WHAT YOU WILL DO: The lines below starting at the line containing "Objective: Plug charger" and ending at the line containing "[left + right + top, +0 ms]" are to be repeated exactly, with both ends kept and nothing else added.

SUPPLIED DATA:
•••••
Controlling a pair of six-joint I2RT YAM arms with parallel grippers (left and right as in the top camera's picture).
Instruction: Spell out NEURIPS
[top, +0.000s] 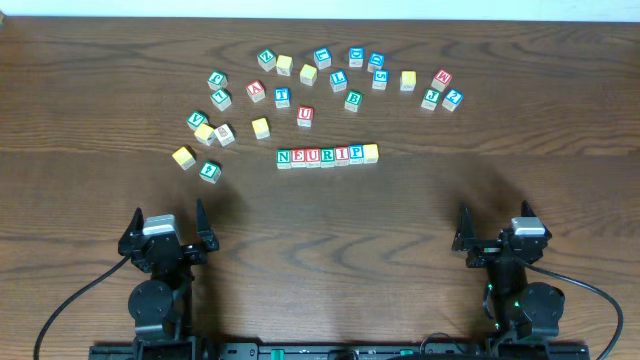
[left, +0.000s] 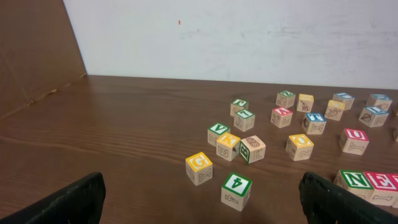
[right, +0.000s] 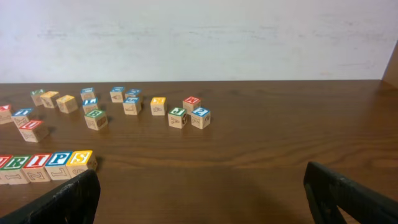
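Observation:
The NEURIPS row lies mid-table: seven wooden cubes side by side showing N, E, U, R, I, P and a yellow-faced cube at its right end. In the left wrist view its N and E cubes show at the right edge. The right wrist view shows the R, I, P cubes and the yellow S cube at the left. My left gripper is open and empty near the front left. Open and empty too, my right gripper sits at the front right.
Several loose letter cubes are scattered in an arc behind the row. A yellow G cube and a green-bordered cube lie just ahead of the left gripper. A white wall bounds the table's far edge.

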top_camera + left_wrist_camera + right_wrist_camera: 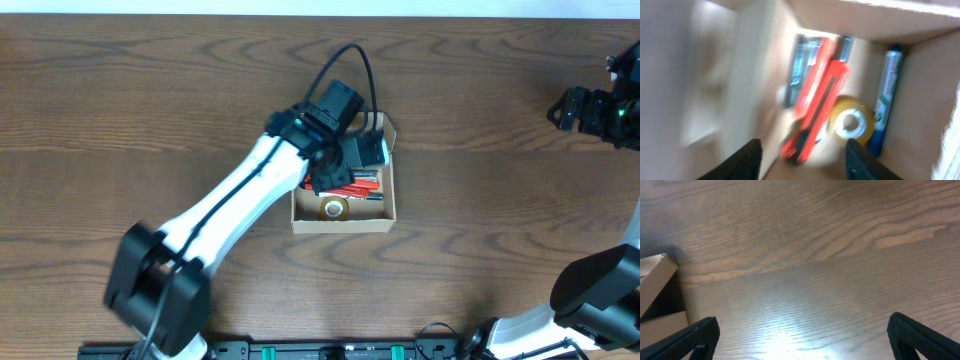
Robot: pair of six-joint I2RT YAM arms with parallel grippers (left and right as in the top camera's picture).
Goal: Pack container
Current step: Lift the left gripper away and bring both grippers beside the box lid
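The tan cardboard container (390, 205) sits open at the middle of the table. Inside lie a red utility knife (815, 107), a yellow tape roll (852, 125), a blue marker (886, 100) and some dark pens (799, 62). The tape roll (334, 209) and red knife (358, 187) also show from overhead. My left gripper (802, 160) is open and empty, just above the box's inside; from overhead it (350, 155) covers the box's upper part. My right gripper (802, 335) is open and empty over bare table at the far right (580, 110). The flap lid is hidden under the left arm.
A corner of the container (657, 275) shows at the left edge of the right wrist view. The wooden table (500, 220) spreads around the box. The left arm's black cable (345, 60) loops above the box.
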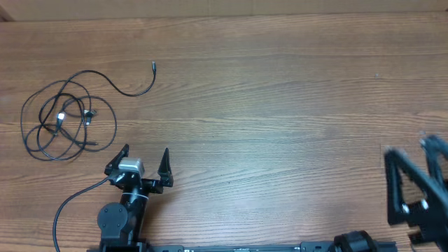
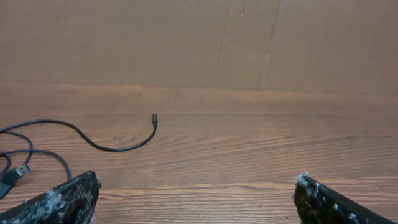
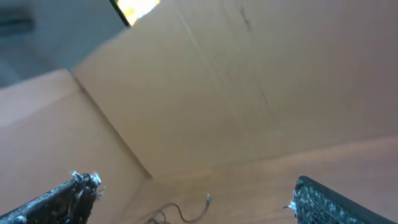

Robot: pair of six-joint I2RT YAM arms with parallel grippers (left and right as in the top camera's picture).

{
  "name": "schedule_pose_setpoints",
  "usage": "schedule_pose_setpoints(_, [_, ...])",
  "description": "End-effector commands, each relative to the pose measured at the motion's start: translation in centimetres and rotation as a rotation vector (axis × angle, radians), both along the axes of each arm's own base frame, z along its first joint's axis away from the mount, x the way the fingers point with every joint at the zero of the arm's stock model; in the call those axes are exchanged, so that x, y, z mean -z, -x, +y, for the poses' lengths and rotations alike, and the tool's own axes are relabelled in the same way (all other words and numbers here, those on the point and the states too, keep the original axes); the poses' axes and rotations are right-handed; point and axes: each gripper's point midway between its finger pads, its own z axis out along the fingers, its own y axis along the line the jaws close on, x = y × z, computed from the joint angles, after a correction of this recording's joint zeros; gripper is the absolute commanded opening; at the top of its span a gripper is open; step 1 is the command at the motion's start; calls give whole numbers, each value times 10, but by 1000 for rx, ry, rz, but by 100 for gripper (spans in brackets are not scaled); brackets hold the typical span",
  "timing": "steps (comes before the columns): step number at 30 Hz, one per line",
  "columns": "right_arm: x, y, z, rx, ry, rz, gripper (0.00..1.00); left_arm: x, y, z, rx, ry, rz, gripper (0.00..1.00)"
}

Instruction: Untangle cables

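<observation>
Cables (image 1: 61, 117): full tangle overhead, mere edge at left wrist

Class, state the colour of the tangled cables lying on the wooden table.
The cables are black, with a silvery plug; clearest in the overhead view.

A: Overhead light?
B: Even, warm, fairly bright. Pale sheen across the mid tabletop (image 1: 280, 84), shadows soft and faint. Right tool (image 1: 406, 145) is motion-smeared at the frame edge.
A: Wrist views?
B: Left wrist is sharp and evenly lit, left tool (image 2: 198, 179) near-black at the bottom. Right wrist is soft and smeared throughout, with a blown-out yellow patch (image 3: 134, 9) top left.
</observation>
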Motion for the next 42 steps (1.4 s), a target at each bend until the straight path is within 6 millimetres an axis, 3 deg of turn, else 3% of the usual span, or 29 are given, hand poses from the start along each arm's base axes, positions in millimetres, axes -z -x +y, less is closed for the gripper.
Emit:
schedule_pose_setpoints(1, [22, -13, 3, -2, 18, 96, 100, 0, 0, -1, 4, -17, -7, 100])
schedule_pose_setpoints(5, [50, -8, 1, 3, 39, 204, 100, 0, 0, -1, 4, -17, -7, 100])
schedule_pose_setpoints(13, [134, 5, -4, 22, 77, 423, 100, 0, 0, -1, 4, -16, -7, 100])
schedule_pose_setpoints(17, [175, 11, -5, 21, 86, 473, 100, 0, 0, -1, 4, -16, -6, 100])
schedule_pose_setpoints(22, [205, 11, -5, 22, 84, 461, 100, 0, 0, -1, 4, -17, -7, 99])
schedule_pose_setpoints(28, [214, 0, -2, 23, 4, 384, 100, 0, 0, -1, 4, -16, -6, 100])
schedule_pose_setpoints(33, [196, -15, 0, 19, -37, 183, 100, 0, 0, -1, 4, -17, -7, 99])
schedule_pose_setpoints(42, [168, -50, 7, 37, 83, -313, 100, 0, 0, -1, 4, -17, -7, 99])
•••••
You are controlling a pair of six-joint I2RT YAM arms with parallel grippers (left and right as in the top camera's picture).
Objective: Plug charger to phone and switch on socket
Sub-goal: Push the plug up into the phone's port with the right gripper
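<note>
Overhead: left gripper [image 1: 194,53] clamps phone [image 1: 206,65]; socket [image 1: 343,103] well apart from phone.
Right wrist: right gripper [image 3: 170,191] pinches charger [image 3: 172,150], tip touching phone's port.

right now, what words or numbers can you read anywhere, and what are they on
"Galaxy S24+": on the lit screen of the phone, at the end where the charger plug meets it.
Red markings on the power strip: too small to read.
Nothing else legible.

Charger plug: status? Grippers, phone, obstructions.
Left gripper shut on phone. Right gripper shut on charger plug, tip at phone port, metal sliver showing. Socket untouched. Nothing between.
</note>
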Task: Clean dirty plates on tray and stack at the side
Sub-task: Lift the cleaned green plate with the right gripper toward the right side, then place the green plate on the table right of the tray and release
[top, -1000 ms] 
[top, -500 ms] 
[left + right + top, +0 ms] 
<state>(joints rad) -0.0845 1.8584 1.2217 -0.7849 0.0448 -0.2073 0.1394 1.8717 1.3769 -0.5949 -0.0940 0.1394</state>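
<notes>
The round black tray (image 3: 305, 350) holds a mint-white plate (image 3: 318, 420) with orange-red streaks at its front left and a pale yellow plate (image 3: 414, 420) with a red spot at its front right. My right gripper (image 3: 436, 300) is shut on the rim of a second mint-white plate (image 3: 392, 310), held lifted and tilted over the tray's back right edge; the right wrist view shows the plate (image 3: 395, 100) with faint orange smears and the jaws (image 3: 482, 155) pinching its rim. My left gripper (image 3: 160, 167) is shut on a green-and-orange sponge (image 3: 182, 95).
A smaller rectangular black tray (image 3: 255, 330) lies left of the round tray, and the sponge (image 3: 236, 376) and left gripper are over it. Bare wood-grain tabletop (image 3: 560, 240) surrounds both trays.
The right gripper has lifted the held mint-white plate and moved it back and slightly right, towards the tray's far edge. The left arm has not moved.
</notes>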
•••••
EXERCISE OUTPUT:
Objective: Plug charger to phone and switch on socket
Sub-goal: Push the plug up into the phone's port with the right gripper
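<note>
Overhead: left gripper [image 1: 194,53] clamps phone [image 1: 206,65]; socket [image 1: 343,103] well apart from phone.
Right wrist: right gripper [image 3: 170,191] pinches charger [image 3: 172,150], tip touching phone's port.

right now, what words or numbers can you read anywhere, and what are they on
"Galaxy S24+": on the lit screen of the phone, at the end where the charger plug meets it.
Red markings on the power strip: too small to read.
Nothing else legible.

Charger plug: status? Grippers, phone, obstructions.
Left gripper shut on phone. Right gripper shut on charger plug, tip at phone port, metal sliver showing. Socket untouched. Nothing between.
</note>
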Task: Clean dirty plates on tray and stack at the side
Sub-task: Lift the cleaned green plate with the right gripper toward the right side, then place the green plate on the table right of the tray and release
[top, -1000 ms] 
[top, -500 ms] 
[left + right + top, +0 ms] 

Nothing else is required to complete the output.